If these introductory remarks may seem a trifle self-congratulatory, I should point out that the whole process was initiated by my predecessor as the chair of the EU Select Committee’s sub-committee on home affairs, the noble Lord, Lord Jopling, and brought to fruition, with rather more delay than we would have wished, only under my own chairmanship. The purpose of this short debate is not simply to ask a question but to receive a detailed answer setting out the changes in the implementation of the rules against money laundering which the Government are now introducing. With that in mind, I look forward with anticipation to the reply of the noble Lord, Lord Henley.

Many of the matters the sub-committee looks at are concerned with the use of personal data in the fight against terrorism and other serious organised crime. The use of personal data is essential for these purposes, and the committee has always said as much. We have been quite clear on that point, but we have also been concerned that personal data should be properly used and not in any circumstances abused. The balance between the interests of national security and data protection is not an easy one to strike. It is something we have considered a number of times, among others in the context of the Schengen Information System and of the proposed EU legislation on passenger name record data, which is currently under consideration in Brussels. Tonight we are considering how that balance is best achieved in the fight against money laundering.

The committee’s involvement arose in the context of our inquiry in 2009 into money laundering and the financing of terrorism. Under the Money Laundering Regulations 2007, which implement the third money laundering directive, banks, other financial institutions, lawyers, accountants, auditors, insurers and many others are required to report to the Serious Organised Crime Agency (SOCA) any transaction or activity which seems to involve funds which are the proceeds of criminal activity. Knowledge is unnecessary. It is a suspicion based regime, and the reports are known as suspicious activity reports, or SARs.
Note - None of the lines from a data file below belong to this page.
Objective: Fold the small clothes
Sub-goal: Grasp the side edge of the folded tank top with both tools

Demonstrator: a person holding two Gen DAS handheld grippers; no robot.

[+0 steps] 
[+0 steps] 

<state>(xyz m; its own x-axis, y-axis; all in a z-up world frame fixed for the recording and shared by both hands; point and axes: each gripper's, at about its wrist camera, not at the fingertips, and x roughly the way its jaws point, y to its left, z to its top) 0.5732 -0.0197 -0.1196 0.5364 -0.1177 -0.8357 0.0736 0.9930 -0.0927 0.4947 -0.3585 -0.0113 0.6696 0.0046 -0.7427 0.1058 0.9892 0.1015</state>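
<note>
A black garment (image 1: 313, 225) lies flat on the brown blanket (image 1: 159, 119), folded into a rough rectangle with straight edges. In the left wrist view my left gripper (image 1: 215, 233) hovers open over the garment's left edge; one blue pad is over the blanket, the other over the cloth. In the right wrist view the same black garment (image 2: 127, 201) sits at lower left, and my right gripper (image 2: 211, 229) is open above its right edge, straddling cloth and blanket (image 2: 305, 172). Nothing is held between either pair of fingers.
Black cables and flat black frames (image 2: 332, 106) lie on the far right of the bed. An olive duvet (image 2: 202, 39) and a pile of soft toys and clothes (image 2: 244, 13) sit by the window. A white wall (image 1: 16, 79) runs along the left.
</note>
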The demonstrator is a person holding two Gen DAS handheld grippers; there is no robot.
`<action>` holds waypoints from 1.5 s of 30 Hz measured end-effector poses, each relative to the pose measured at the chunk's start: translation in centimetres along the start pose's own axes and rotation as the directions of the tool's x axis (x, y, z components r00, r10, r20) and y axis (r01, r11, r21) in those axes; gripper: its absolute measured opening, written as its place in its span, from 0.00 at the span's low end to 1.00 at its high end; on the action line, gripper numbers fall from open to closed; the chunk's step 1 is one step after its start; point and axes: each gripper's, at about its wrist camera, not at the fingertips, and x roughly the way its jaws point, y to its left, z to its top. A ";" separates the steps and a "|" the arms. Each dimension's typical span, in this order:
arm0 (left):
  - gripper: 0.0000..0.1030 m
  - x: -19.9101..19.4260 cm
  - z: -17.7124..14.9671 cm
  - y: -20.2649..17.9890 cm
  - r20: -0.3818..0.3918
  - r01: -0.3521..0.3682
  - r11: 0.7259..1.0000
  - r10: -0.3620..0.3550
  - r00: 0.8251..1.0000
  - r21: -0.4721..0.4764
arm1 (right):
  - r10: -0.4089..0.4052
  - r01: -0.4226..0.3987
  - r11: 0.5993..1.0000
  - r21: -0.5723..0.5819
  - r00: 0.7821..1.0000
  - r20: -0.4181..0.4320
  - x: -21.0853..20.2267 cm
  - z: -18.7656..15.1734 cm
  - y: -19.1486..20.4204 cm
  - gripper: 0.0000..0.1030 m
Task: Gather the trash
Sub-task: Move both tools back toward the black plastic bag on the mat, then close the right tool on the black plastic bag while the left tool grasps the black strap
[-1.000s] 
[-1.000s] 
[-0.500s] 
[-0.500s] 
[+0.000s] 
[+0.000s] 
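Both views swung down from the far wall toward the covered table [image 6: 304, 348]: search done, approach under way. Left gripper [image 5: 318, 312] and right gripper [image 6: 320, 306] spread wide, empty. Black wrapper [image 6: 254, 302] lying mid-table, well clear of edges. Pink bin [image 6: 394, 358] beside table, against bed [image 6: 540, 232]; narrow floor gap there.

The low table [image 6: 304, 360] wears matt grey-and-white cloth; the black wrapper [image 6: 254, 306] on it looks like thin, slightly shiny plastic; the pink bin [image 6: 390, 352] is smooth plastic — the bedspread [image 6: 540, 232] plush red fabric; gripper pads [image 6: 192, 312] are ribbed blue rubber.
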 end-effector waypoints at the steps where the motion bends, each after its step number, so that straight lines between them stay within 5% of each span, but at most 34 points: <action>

As the bankers told us in the evidence we took, “If you smell a rat, you must report it”. We did not then, and I do not now, question the utility of this; it is central to the fight against money laundering. However, we did, and still do, have concerns about the handling of the data. SARs are entered by SOCA onto a database known as ELMER, which is in effect a database of suspects, and, given the number of reports, a very large database indeed. At the time of our 2009 report, there were 1.5 million entries, and the number increases by 200,000 every year. Access to the ELMER database is available, as one might expect, to police forces and others responsible for prosecuting serious crime. However, we discovered that the data were much more widely available; for example, to trading standards authorities, and to Nottinghamshire County Council to investigate housing benefit fraud. This seemed to us to be an unwarranted use of information collected for a quite different purpose.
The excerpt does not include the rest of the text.